The Rainforest is a three-verse poem by Australian poem Judith Wright. It is ideal for use in rainforest projects and of particular relevance to years five, six and beyond. It can be used as a stimulus for art or for discussion in a PSHE-context of conservation and the threat to our planet.
Whilst, on the surface, there are descriptions of life in the rainforest, there is plenty of implied meaning beneath and enough ambiguous phrases to get young people talking. It is also an excellent example of the concise use of language; just how much can be said in so few words.
This is how the poem begins:
The forest drips and glows with green.
The tree-frog croaks his far-off song.
His voice is stillness, moss and rain
drunk from the forest ages long.
According to Poem Hunter website, Judith Wright was a prolific Australian poet, critic, and short-story writer, who published more than 50 books. She was an uncompromising environmentalist and social activist campaigning for Aboriginal land rights. She believed that the poet should be concerned with national and social problems. Even at the age of 85, just before her death, she attended in Canberra at a march for reconciliation with Aboriginal people.
Here is an unusual video treatment of the poem using synthesised music:
Possible activities using this poem
Use the poem as a stimulus for artwork. Create the environment which Judith Wright is so passionate about.
Discuss the future of the rainforest. Which animals live there? Why is it under threat? How do we rely on the rainforest? Write letters to powerful people expressing your concern for the rainforest.
Tease out the meaning of key words and phrases from the poem:
“unless we move into his dream”. What is his dream? How can we move into it?

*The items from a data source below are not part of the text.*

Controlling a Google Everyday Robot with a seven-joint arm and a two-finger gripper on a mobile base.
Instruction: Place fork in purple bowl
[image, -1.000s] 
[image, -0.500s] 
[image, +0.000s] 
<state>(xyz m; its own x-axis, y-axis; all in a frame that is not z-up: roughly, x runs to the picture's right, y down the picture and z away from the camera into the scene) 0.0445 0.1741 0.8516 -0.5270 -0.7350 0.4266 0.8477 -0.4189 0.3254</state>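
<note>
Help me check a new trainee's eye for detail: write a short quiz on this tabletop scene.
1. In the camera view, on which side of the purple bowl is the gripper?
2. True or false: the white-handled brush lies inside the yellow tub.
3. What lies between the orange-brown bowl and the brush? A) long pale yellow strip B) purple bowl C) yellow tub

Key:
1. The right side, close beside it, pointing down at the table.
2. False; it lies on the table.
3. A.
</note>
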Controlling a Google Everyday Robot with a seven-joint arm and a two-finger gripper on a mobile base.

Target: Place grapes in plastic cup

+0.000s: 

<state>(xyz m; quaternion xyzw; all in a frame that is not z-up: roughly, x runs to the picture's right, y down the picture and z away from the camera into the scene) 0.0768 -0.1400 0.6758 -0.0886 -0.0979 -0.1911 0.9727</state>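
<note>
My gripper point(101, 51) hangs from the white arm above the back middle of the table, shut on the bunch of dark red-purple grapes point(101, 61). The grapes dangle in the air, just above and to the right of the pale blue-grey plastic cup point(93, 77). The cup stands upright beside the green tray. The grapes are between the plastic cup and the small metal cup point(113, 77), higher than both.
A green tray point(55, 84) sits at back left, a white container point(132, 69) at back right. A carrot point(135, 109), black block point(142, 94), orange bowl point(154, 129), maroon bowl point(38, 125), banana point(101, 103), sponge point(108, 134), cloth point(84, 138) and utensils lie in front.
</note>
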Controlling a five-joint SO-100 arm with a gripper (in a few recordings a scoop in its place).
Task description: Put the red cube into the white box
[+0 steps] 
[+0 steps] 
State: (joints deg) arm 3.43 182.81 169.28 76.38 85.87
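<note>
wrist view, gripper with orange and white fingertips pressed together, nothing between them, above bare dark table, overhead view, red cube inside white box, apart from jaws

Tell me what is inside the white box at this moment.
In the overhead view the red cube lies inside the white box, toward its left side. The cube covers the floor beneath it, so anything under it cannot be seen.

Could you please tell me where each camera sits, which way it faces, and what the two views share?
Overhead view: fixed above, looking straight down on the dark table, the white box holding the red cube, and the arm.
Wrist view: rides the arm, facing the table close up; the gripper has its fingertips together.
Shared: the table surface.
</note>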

“where all is one and one is all”. What does this mean in a global sense? How would we think about the world if we adopted this approach?
“our quick dividing eyes”. What does this mean? Why are we quick? What do we divide?
“the forest burns”. Investigate why this is happening. What is Judith Wright saying about the rainforest here?
This poem appears in the excellent collection, Best Poems on the Underground. You may have seen it on your travels around London.